Va, peraltro, riconosciuto che la responsabilità maggiore di tale
incomprensione è da ascriversi (con onorevolissime eccezioni) agli stessi
romanisti. E’ manifestazione macroscopica di tale responsabilità il fatto che è
pressoché impossibile trovare riferimenti alla azione popolare nei manuali di Diritto
romano[62],
anche nelle loro ultime versioni, così che gli studenti e i laureati in
Giurisprudenza, normalmente, ne ignorano la esistenza. La stessa azione
popolare romana attende uno studio aggiornato che ne chiarisca –ad esempio– la
estensione della legittimazione attiva tra cives
e peregrini.
Tuttavia e fortunatamente –proprio in riferimento alla
ri–proposizione odierna della azione popolare per la tutela dei beni
ambientali– si possono registrare tra i giuristi positivi orientamenti recenti,
volti al recupero cosciente e, quindi, corretto di istituti appartenenti al
sistema giuridico romano, non avulsi dalla logica di quel sistema, la quale
logica anzi si cerca di comprendere e di sostituire alla logica degli
ordinamenti giuridici odierni[63].
Per ottenere risultati consistenti, è, ora, necessario, da parte
di giuristi positivi e di romanisti, il lavoro interdisciplinare di
interpretazione storica e dogmatica, al fine di individuare e costruire
istituti di diritto sostanziale e processuale, i quali saranno strumenti
efficienti ed efficaci nei risultati soltanto se inseriti in- ed espressione di
un sistema giuridico organicamente e
complessivamente adeguato.
[1] Questo scritto riproduce, con qualche integrazione, il testo di una
mia comunicazione, rivolta ad un pubblico di non soli giuristi, nel Convegno
internazionale “Religioni e civiltà del Mediterraneo. Cultura e sistemi
economici e territoriali", tenutosi a Roma, dal 5 al 9 settembre 2000.
Anche per ragioni di tempo, gli ho lasciato la impostazione schematica e il
ridotto apparato di fonti e di dottrina. In materia di diritto romano e
ambiente, non posso però esimermi dal ricordare la monografia fondamentale di
A. Di Porto, La tutela della salubritas
fra editto e giurisprudenza I Il
ruolo di Labeone, Milano 1990 e quella recentissima di G. Sanna, Tutela giuridica dell’ambiente. Normativa e dottrina, Sassari 2004.
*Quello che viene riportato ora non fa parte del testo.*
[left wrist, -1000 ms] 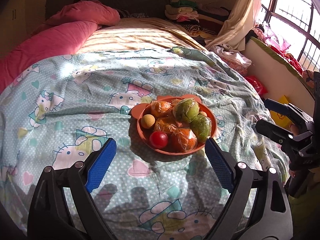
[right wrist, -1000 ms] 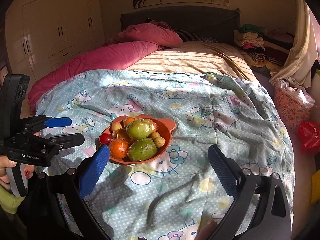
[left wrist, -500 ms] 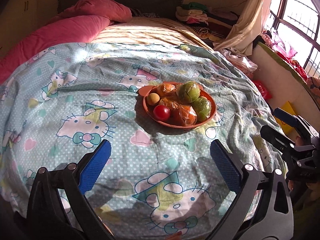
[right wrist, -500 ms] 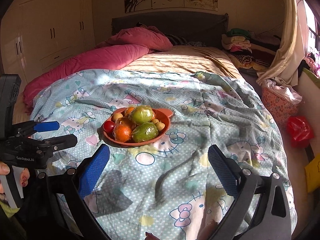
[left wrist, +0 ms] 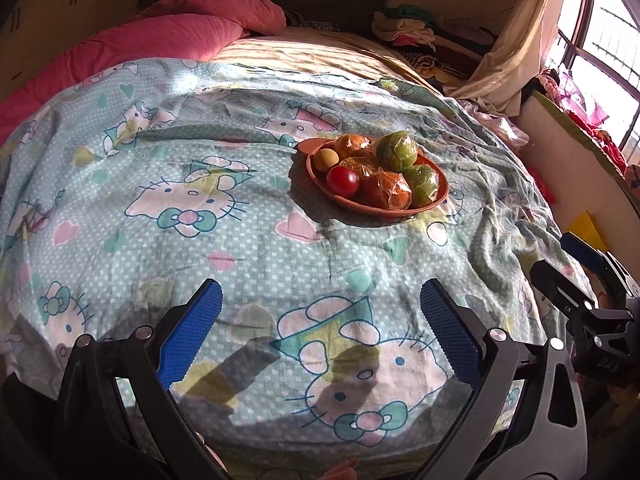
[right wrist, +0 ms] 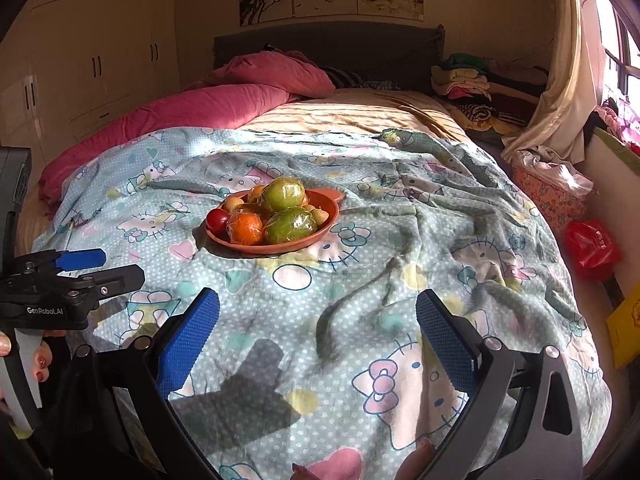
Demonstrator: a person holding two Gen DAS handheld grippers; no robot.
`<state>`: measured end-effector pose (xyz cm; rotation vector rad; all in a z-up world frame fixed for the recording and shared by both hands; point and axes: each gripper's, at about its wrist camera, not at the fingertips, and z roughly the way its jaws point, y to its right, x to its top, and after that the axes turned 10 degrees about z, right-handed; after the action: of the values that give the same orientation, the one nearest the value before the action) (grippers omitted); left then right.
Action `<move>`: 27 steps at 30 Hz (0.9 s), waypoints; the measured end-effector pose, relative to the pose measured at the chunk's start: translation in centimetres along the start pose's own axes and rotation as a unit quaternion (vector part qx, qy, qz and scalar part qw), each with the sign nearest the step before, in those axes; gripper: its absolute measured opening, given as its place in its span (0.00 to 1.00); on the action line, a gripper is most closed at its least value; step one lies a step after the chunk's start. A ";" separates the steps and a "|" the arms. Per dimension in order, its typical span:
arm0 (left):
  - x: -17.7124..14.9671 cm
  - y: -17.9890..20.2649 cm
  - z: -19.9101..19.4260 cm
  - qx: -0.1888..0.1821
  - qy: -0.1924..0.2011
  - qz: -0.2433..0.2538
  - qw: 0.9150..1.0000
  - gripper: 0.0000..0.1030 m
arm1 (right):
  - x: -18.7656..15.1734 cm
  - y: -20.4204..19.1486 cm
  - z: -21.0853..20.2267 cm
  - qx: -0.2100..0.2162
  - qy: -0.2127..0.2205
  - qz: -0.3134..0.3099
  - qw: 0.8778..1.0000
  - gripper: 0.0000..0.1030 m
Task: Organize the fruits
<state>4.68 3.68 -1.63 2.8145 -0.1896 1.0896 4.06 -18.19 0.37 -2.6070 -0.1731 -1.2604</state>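
Observation:
An orange plate rests on the cartoon-cat bedspread, piled with fruit: a red tomato, film-wrapped oranges, wrapped green fruits and a small yellowish fruit. My left gripper is open and empty, well short of the plate. The right gripper shows at that view's right edge. In the right wrist view the plate lies ahead and slightly left, with the tomato at its left rim. My right gripper stands open and empty. The left gripper hangs at the far left.
A pink quilt lies along the bed's far left. Folded clothes are stacked by the headboard. Beside the bed on the right are a patterned basket, a red bag and a curtain. Wardrobes stand on the left.
Both grippers have drawn back from the plate, which now looks smaller and farther up in each view. The left jaws stand a little wider than a second ago.

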 end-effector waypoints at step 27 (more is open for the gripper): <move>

[2] Vedi Simona Bertoglio,
La sete mondiale,
Milano 6 dic. 1999 e L'acqua: un
‘diritto umano fondamentale' in Ed. Ambiente Srl Milano © 1997 – 2000 ( http://reteambiente.it/news/SB
).
[3] Marco con virgolette l’aggettivo ‘divisa’ perché non si tratta
soltanto di una distinzione ma di una
vera e propria separazione tra le due
entità. E’, anche questa, una caratteristica degli ordinamenti odierni, la
rilevanza della quale si intende nel prosieguo della esposizione.
[6] E/o agli altri Enti pubblici, che sono –comunque– parti/creature
dello Stato (orientamenti riformatori a parte: si pensi alle riforme e ai
progetti di riforma del Titolo V della Parte seconda della Costituzione italiana).
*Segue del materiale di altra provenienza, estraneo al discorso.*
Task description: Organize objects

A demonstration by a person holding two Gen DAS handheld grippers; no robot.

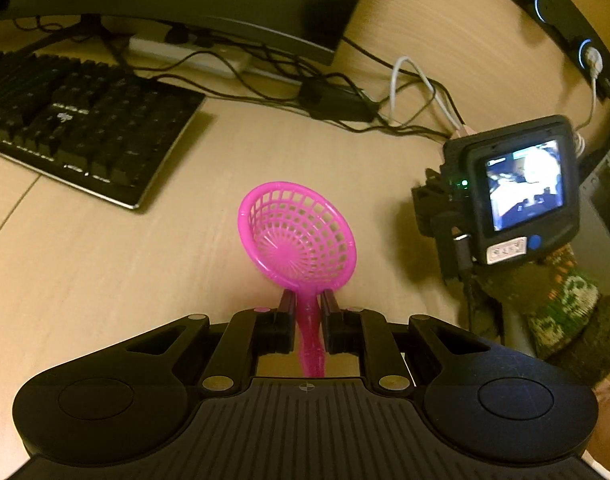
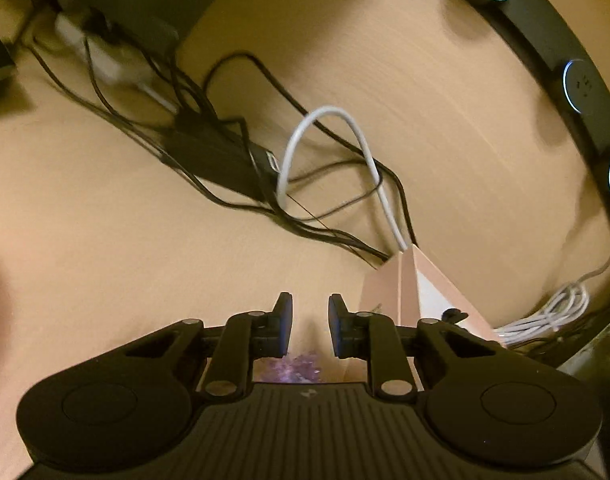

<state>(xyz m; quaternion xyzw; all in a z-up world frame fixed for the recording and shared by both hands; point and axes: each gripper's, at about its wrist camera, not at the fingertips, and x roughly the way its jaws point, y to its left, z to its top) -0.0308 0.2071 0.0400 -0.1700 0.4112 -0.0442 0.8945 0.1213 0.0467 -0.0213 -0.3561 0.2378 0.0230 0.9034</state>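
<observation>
1. Strainer (image 1: 301, 240) over the table (image 1: 105, 280), handle in left tool (image 1: 308, 306).
2. Keyboard (image 1: 77, 128) far left; cables (image 1: 325, 92) behind.
3. Right tool (image 2: 311, 308) right of strainer.

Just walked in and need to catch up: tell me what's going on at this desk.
A person is tidying a wooden desk with a handheld gripper in each hand. The left gripper is shut on the handle of a pink toy strainer, holding it above the desk near a black keyboard. The right gripper is shut with nothing between its tips, beside a pale cardboard box and a tangle of cables.
</observation>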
[11] Ciò, in qualche modo, dà ragione anche della implosione degli
ordinamenti socialisti, oramai defunti, nei quali il diritto soggettivo di
proprietà era –tendenzialmente–
soltanto dello Stato.
[12] Come osserva G. Astuti,
Acque. Introduzione storica generale, in Enciclopedia del Diritto. I, Milano 1958, 348 «concezioni privatistico–patrimoniali
tipiche degli ordinamenti feudali».
[13] Sul ruolo fondamentale del contributo hobbesiano alla
costruzione prima moderna e quindi contemporanea dello Stato, fino alle teorie
di Kelsen e oltre, v. G. Lobrano,
Res publica res populi. La legge e la
limitazione del potere, Torino 1996, 245 ss.
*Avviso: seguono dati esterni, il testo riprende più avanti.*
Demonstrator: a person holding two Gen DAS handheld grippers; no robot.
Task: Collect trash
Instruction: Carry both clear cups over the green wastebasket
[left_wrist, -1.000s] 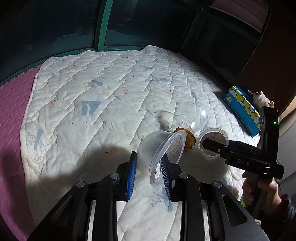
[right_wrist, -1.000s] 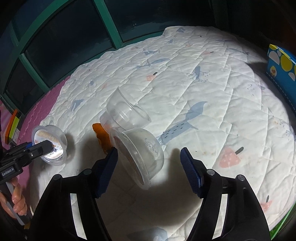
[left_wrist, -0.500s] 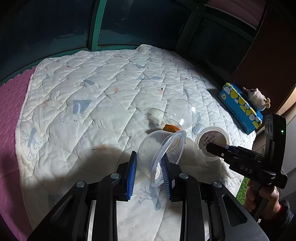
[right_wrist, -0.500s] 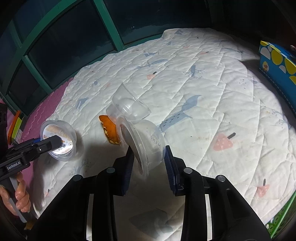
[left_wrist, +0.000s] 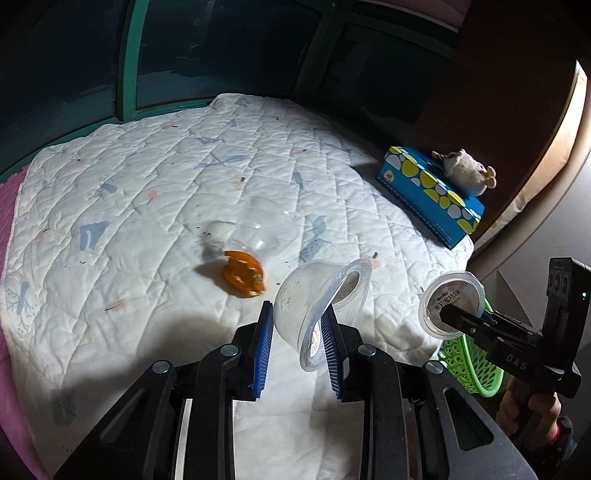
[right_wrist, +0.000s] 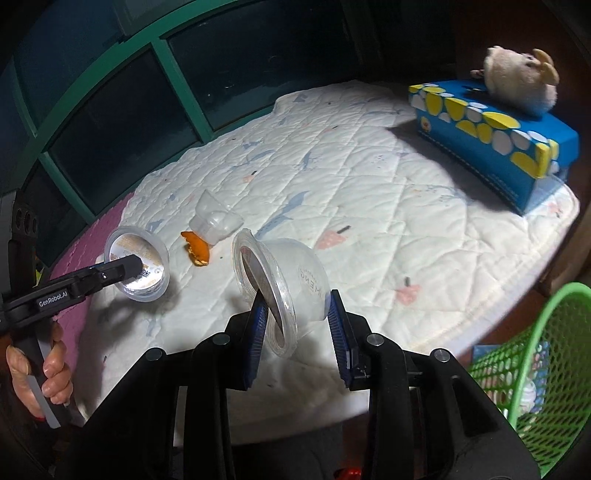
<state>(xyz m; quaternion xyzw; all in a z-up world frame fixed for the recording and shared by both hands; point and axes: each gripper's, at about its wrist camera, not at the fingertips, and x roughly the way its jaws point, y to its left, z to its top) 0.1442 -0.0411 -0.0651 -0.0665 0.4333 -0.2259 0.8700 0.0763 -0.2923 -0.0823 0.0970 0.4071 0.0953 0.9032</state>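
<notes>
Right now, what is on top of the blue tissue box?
A small plush toy lies on the blue tissue box, towards its far end. The stretch of the box top beneath the toy is covered.

Counts: 2 tools, L + R. 3 clear plastic cups: 1 per tool, 1 on quilt. 1 orange peel. 1 tissue box, 1 plush toy, 1 green basket. 1 quilt.
</notes>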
[14] Il ‘Welfare State’, iniziato con le prime assicurazioni sociali,
volute da Bismark nel 1880 (P. Flora
e J. Alber, Sviluppo del
Welfare State e processi di modernizzazione nell’Europa occidentale, in P. Flora e A.J. Heidenheirmer [a cura di], Lo sviluppo del Welfare State in Europa e in America, Bologna 1983,
12), peraltro interpretato anche come forma di controllo di quelle parti della
popolazione che il progresso capitalistico mette da parte come inutile,
incapace o inadatta (Y. Meny e
J.C. Thoenig, Le politiche pubbliche, Bologna 1991, 25 ss.) è entrato in crisi
appena cento anni dopo, con la svolta secca della amministrazione statounitense
del presidente Reagan (G. Amato, Democrazia e redistribuzione, Bologna
1983, 95 ss.), che traduce in atti di governo la critica alle teorie keynesiane
da parte degli economisti della cosiddetta ‘scuola di Chicago’: Milton
Friedman, padre del ‘monetarismo’, George Stigler, teorico della
‘deregolamentazione’, e Ronald Coase studioso dei costi di transazione e dei
diritti di proprietà, i quali riprendono la linea degli illuministi scozzesi
(v., infra, nt. 26). A questa stessa linea può ricondursi il filosofo italiano
del diritto, Bruno Leoni, il quale, in un saggio scritto in inglese nel 1961 (La libertà e la legge, tradotto in
italiano soltanto nel 1994) propugna il ricorso alla ‘common law’, in quanto
più consona ai diritti individuali e alle esigenze del mercato.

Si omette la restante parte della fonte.